For more details on the 2.6/3.0 fork, see the release pages at www.python.org. Also note that Python core developers themselves suggest a similar approach: writing 2.X code now, and using the auto-conversion script to move to 3.0 when the time comes. A book is more focused on teaching, of course, but the same general recommendation applies.
Python 3.0 concerns
[Update, July '09]: Python 3.1 addresses most (but not all) of Python 3.0's I/O speed issues described in this section. Because of this, for most programmers the choice to use Python 3.X over 2.X is now largely about aesthetic language design issues, and third-party software dependencies. Please see the section below for up-to-date Python 3.X performance details.
[January 2009] If you are trying to decide between Python 2.6 and 3.0, you should know that both will be supported equally for the foreseeable future, and there is no clear bias towards either in the Python world today (apart from the usual smattering of overly strong opinions). You should also be aware of some common emerging concerns that may impact 3.0 adoption, by both you and the Python world at large. Among these:
- File I/O performance can be much (MUCH!) slower in Python 3.0 -- so much so that 3.0 will be impractical for many types of programs. Although an optimized future 3.X release may address this to some extent, 3.0 design decisions make this uncertain. As described later on this page, 3.0.1 improves the speed of one input mode, but nothing else; 3.1 has done much better, resolving the issue formost programmers.
- Many popular third-party libraries will not be available for 3.0 for a substantial amount of time (some won't be available until until 3.1 at best). Since extensions are where much of the action happens in real Python work, this is a deal-breaker for many.
- Some new language features of 3.0, such as its new string formatting method, seem to many to be cases of trading one complicated thing for another complicated thing, with no net reduction in complexity.
- Unless you have to deal with non-ASCII Unicode on a regular basis, the merging of unicode and string into a single string type in 3.0 will probably not seem like a net win either.
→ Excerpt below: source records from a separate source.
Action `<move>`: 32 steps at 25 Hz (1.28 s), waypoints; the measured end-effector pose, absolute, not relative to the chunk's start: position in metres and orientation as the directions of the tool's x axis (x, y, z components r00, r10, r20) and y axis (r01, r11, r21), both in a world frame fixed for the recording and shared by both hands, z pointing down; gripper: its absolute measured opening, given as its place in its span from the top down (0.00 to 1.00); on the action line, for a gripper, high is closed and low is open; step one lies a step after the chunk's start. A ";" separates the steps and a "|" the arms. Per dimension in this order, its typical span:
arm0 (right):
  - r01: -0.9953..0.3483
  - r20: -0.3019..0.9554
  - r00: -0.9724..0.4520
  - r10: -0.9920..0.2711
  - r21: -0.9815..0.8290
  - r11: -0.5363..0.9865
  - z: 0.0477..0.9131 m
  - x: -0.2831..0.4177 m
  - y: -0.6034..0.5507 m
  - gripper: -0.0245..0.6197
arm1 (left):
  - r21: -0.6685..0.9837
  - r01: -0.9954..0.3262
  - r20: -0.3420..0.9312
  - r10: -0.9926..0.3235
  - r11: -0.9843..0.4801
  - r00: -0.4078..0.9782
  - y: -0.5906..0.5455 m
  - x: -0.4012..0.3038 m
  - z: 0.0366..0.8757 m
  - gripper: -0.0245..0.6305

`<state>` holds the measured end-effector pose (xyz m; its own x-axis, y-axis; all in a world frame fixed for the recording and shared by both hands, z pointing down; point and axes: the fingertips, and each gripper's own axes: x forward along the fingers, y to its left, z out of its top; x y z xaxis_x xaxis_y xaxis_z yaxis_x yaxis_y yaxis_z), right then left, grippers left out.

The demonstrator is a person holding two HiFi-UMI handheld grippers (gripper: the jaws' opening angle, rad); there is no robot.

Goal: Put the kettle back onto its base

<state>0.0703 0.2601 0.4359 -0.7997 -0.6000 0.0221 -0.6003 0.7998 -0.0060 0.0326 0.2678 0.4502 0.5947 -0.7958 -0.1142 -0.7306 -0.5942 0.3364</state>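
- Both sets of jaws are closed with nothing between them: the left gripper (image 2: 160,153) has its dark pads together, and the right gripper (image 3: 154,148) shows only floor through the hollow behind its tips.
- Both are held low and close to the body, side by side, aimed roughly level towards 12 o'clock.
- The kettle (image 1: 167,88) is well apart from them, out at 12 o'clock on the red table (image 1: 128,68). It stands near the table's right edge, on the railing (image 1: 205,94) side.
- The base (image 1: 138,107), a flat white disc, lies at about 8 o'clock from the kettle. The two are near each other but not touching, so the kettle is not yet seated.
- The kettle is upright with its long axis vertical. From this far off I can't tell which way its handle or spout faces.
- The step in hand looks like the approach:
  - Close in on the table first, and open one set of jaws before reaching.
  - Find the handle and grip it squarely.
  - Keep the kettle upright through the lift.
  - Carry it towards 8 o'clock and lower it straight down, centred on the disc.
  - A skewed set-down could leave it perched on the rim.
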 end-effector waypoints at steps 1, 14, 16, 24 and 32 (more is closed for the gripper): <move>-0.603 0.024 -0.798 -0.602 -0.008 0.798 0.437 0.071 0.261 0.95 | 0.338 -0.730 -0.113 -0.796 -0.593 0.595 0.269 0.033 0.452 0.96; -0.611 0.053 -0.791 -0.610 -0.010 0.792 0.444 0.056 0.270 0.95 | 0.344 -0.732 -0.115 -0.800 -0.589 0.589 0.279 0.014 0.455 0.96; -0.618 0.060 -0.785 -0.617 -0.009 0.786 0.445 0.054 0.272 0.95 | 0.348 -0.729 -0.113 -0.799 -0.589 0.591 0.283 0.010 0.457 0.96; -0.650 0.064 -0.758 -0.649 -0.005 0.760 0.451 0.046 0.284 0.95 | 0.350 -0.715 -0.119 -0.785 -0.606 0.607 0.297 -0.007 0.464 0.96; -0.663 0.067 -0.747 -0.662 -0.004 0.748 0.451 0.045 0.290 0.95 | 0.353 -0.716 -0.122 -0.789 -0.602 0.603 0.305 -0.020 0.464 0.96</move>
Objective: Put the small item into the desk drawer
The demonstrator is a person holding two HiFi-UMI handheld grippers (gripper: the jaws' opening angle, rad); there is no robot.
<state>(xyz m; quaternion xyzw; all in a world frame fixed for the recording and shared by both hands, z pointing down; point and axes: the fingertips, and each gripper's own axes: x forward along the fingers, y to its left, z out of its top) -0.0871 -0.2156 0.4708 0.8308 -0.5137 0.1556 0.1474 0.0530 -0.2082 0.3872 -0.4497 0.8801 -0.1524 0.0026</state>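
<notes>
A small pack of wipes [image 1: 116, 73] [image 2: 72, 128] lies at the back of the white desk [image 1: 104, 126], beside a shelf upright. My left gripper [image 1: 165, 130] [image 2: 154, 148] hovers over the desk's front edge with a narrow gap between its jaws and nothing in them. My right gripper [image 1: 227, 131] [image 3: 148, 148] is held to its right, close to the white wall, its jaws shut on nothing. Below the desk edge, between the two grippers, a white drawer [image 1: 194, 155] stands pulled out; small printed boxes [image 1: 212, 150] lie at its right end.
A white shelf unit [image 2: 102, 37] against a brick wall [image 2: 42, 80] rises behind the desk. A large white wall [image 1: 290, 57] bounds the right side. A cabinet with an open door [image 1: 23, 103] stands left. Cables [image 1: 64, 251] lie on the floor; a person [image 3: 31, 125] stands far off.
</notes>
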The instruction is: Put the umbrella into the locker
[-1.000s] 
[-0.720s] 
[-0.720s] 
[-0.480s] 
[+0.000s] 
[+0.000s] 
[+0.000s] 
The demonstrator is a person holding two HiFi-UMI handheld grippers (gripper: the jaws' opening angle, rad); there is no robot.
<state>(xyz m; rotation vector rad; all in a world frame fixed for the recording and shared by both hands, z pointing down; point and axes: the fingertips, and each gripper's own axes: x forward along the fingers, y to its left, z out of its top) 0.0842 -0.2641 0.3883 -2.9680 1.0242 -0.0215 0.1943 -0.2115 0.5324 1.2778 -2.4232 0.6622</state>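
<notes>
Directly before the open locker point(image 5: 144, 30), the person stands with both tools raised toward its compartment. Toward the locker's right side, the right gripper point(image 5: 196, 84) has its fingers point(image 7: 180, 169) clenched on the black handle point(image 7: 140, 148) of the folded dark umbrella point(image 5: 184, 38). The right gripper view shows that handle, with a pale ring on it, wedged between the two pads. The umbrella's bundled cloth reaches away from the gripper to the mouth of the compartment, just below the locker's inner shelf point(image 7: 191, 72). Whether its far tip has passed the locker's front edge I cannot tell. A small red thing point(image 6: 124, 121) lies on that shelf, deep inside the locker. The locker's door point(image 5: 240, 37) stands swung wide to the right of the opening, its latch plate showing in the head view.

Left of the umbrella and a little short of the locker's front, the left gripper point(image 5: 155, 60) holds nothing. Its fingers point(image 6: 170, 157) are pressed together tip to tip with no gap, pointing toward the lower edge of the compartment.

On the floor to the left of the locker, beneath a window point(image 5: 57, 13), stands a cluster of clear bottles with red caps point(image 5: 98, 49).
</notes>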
We've simply traded 2 different string types in 2.X (str/unicode), for 2 different string types in 3.0 (str/byte, plus the mutable bytearray). In the process, we have made text input much slower -- reading line-by-line is typically 40X slower, likely due in large part to Unicode support. Equally disturbing, we seem to have also pushed the complexities of Unicode down to many more programmers than in the past.
These are common consensus issues, which I'll expand on in this section. Some may be temporary, of course, and others are subjective. But they are significant enough to raise doubt over 3.0 adoption. It's not completely impossible that 3.0 will be treated as beta-quality software, or worse, go down in flames as a failed attempt to fix something that was not broken.
I hope not; 3.0 has much to offer, and I suspect most of its issues will be resolved in the span of a year. At the least, though, you should understand its tradeoffs before migrating to it yourself. Python 3.0's future is, of course, up to the Python user-base to decide.
Performance problems in 3.0
Due to its growth in size, I have moved this material to its own top-level section immediately following this one -- please click the following link to read it:
The short story is that Python 3.0 has serious performance issues when reading or writing files. For example, in 3.0, writing text files can reportedly run 5 to 8 times slower; reading text files line-by-line can run 40 to 70 times slower; and reading large files all-at-once can run hundreds of times slower, or worse.
Although feature issues matter too, performance is probably the issue most likely to impede 3.0 adoption. As described in this topic's separate section, I/O speed is so bad as to make 3.0 impractical for many programmers today. As also described ahead, the more recent Python 3.0.1 speeds up one mode of input substantially to remove pathologically bad cases, but does not address other modes. A broader solution will likely have to await 3.1, which will include a complete rewrite of the I/O system in the C language for speed.
[Update, July '09]: Again, Python 3.1 addresses most (but not all) of Python 3.0's I/O speed issues described in this section. Please see the section below for up-to-date Python 3.X performance details.
Third-party library concerns in 3.0
Although more temporary a concern than the others, it should also be noted that it will be some time before most third-party libraries and frameworks become available for the 3.X line. This includes popular open-source extensions for Python such as Web frameworks, GUI toolkits, numeric programming packages, and the majority of extensions that real-world Python developers rely upon.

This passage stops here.